• **EXERCISE DATA**
════════════════
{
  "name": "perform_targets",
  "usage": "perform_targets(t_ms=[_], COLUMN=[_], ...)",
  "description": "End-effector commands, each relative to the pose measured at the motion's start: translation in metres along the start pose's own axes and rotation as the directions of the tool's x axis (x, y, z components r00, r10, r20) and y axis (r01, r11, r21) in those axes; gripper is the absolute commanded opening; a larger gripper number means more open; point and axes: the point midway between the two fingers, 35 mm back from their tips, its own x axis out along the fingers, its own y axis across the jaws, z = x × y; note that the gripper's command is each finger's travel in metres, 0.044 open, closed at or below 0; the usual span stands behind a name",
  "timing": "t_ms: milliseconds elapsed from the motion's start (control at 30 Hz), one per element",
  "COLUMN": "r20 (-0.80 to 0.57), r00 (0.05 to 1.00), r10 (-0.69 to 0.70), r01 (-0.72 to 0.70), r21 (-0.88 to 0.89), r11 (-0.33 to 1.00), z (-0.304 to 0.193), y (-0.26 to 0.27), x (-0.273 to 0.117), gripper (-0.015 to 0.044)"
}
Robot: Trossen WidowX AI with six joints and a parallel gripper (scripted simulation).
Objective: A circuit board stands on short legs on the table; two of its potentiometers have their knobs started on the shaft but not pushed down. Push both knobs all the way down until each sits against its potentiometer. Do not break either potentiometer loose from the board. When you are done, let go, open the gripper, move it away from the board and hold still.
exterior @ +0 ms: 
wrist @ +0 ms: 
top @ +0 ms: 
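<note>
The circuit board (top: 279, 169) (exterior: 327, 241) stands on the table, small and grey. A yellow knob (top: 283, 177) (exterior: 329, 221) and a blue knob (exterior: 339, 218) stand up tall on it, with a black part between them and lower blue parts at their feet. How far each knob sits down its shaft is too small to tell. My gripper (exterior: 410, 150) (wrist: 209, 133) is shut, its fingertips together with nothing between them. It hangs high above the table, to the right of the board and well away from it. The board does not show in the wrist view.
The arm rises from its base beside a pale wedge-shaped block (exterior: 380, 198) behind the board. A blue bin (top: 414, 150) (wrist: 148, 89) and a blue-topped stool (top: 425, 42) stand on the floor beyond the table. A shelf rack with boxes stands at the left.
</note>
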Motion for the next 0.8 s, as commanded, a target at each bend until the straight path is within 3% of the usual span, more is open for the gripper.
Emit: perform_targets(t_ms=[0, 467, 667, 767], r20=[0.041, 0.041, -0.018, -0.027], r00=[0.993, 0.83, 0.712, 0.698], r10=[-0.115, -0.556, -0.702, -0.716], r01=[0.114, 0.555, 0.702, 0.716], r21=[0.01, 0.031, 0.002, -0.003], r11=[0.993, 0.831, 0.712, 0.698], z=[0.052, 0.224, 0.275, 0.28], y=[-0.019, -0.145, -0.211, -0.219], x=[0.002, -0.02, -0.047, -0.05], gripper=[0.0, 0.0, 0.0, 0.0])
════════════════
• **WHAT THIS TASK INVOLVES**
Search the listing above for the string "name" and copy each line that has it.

• **OUTPUT**
  "name": "perform_targets",
  "description": "End-effector commands, each relative to the pose measured at the motion's start: translation in metres along the start pose's own axes and rotation as the directions of the tool's x axis (x, y, z components r00, r10, r20) and y axis (r01, r11, r21) in those axes; gripper is the absolute commanded opening; a larger gripper number means more open; point and axes: the point midway between the two fingers, 35 mm back from their tips, its own x axis out along the fingers, its own y axis across the jaws, z = x × y; note that the gripper's command is each finger's travel in metres, 0.044 open, closed at or below 0; the usual span stands behind a name",

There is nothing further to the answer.